▶ INSTRUCTIONS TO FOLLOW
Each line shown below should be copied exactly.

▶ DATASET SECTION
======

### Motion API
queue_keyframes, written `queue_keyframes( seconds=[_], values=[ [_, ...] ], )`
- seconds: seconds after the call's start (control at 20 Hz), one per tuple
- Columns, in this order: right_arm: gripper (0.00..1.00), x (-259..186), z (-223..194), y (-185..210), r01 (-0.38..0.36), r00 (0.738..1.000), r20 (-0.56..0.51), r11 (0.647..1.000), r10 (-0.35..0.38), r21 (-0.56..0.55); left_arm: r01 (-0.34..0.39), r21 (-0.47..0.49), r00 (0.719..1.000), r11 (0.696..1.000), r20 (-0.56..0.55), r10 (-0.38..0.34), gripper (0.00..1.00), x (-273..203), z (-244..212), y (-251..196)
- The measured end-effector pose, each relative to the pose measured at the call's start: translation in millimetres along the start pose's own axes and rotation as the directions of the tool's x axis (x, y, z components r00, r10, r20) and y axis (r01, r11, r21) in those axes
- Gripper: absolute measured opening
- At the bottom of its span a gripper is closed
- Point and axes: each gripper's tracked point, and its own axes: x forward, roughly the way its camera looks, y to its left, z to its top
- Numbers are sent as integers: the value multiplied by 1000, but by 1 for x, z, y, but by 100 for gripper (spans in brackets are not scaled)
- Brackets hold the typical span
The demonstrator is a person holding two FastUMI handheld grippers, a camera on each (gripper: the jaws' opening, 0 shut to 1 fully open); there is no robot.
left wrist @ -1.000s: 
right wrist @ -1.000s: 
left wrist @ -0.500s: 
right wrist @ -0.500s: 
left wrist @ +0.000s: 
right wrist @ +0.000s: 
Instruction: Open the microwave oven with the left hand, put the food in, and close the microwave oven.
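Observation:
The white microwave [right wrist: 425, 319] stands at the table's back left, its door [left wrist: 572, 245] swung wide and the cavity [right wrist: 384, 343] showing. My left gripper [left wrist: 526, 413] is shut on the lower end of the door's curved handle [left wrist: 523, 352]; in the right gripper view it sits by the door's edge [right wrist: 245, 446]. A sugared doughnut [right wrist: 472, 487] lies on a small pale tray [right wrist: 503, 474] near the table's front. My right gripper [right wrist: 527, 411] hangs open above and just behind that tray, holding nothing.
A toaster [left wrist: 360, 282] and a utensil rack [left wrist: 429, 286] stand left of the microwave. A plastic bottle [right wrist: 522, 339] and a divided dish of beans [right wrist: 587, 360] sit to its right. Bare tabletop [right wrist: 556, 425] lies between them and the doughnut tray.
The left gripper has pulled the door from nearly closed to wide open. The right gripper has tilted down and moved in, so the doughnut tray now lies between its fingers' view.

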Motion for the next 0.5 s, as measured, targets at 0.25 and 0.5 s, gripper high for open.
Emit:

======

▶ EXPECTED OUTPUT
### Motion API
queue_keyframes, written `queue_keyframes( seconds=[_], values=[ [_, ...] ], )`
- seconds: seconds after the call's start (control at 20 Hz), one per tuple
- Columns, in this order: right_arm: gripper (0.00..1.00), x (-259..186), z (-223..194), y (-185..210), r01 (-0.38..0.36), r00 (0.738..1.000), r20 (-0.56..0.51), r11 (0.647..1.000), r10 (-0.35..0.38), r21 (-0.56..0.55); left_arm: r01 (-0.34..0.39), r21 (-0.47..0.49), r00 (0.719..1.000), r11 (0.696..1.000), r20 (-0.56..0.55), r10 (-0.38..0.34), gripper (0.00..1.00), x (-273..203), z (-244..212), y (-251..196)
- The measured end-effector pose, each relative to the pose measured at the call's start: translation in millimetres along the start pose's own axes and rotation as the directions of the tool's x axis (x, y, z components r00, r10, r20) and y axis (r01, r11, r21) in those axes
- Gripper: absolute measured opening
- At the bottom of its span a gripper is closed
- Point and axes: each gripper's tracked point, and its own axes: x forward, roughly the way its camera looks, y to its left, z to its top
- Numbers are sent as integers: the value multiplied by 1000, but by 1 for x, z, y, but by 100 for gripper (spans in brackets are not scaled)
- Brackets hold the typical span
The demonstrator is a person holding two FastUMI handheld grippers, a camera on each (gripper: the jaws' opening, 0 shut to 1 fully open); there is no robot.
left wrist @ -1.000s: 
right wrist @ -1.000s: 
left wrist @ -0.500s: 
right wrist @ -0.500s: 
left wrist @ +0.000s: 
right wrist @ +0.000s: 
Instruction: Open the microwave oven with the left hand, put the food in, and close the microwave oven.
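Observation:
The white microwave [right wrist: 425, 319] stands at the table's back left, its door [left wrist: 572, 245] swung wide and the cavity [right wrist: 384, 343] showing. My left gripper [left wrist: 526, 413] is shut on the lower end of the door's curved handle [left wrist: 523, 352]; in the right gripper view it sits by the door's edge [right wrist: 245, 446]. A sugared doughnut [right wrist: 472, 487] lies on a small pale tray [right wrist: 503, 474] near the table's front. My right gripper [right wrist: 527, 411] hangs open above and just behind that tray, holding nothing.
A toaster [left wrist: 360, 282] and a utensil rack [left wrist: 429, 286] stand left of the microwave. A plastic bottle [right wrist: 522, 339] and a divided dish of beans [right wrist: 587, 360] sit to its right. Bare tabletop [right wrist: 556, 425] lies between them and the doughnut tray.
The left gripper has pulled the door from nearly closed to wide open. The right gripper has tilted down and moved in, so the doughnut tray now lies between its fingers' view.
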
Motion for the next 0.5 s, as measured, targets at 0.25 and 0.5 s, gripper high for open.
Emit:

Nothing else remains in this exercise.